Combining feature extraction and learning the classifier in one step by BDCA led to the best performance on training data. However, as was also a problem for the ManTDA method, the performance dropped on Stekelenburg&Vroomen test data, especially with many components. This pattern is a sign of overfitting. On BCI data, the performance of ManTDA and BDCA did not drop on the test data as these data sets had substantially more trials.

As was originally recommended, regularising the BDCA methods would probably improve their performance [3]. Regularisation could be done in an unsupervised manner by using a Tucker2 compression of the temporal and spatial modes before applying the supervised methods. The regularisation originally recommended was a smoothing function [3], making the estimated spatial and temporal filters smoother. Alternatively, such a smoothing constraint could be applied to the patterns to make them resemble expressions of neural activity more. Other regularisation options are also possible. For example, L1 or L2 regularisation could be incorporated in the logistic regression model in the BDCA methods.

Likewise, regularisation of the manifold-optimised MDA methods would also protect against the problem with overfitting, that became apparent with the Stekelenburg&Vroomen data. One explanation for the high performance of the existing MDA methods could be that their sub-optimal optimisation induces regularisation, albeit uncontrolled. By optimising over manifolds rigorously, the manner and degree of regularisation can potentially be controlled systematically.
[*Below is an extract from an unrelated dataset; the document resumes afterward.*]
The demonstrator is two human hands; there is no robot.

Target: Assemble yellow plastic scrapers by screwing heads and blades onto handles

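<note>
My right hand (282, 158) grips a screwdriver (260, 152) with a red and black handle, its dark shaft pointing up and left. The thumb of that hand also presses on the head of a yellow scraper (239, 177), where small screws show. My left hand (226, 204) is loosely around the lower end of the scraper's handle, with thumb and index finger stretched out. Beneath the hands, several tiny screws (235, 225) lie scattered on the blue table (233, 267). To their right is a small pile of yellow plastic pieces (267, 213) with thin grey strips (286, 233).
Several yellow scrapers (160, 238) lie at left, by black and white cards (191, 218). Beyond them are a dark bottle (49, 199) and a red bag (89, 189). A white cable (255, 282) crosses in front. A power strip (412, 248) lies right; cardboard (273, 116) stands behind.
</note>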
For our manifold optimisation, we used conjugate gradient as provided in the *ManOpt* toolbox [35]. However, more efficient optimisation using newer, more advanced manifold optimisation methods [45, 46] might be beneficial. In order to minimise the amount of pre-processing, we used the raw EEG trial data as input to the compared methods. In view of the lack of pre-processing, the high classification rates are surprising and indicates that the tensor methods are able to extract the temporal, as well as spatial, characteristics of data. Hence, these methods might also be useful for extracting neural phenomena without prior knowledge.

## Conclusion

We set out to investigate whether the performance of Multilinear Discriminant Analysis (MDA) methods could be improved through rigorous optimisation instead of existing optimisation heuristics in the context of single-trial EEG classification. We found that rigorous optimisation does obtain substantially higher objective function values than the existing optimisation procedures. This, however, did not lead to better classification performance on EEG data, while performance improvements were seen on simulated data. Additionally, we compared PARAFAC- and Tucker formulations of objective functions and did not observe large differences between these formulations. However, for model interpretation, we found that the proposed PARAFAC MDA models, which the existing MDA methods do not allow for, are attractive. Finally, we investigate whether it is necessary to use supervised methods when searching for subspaces suitable for classification. Our results showed that supervised feature extraction methods perform substantially better than unsupervised methods, indicating that it is advisable to use observation labels when performing feature extraction. For interpretability, PARAFAC formulations are preferred. Using these methods, we were able to extract spatial and temporal patterns resembling spatial activation and waveforms known to be characteristic of the investigated paradigms. This was achieved without usual pre-processing steps such as filtering. That is, the MDA methods were directed solely by data and the labels of trials when extracting these patterns. Our Matlab implementations are available at https://github.com/laurafroelich/tensor_classification.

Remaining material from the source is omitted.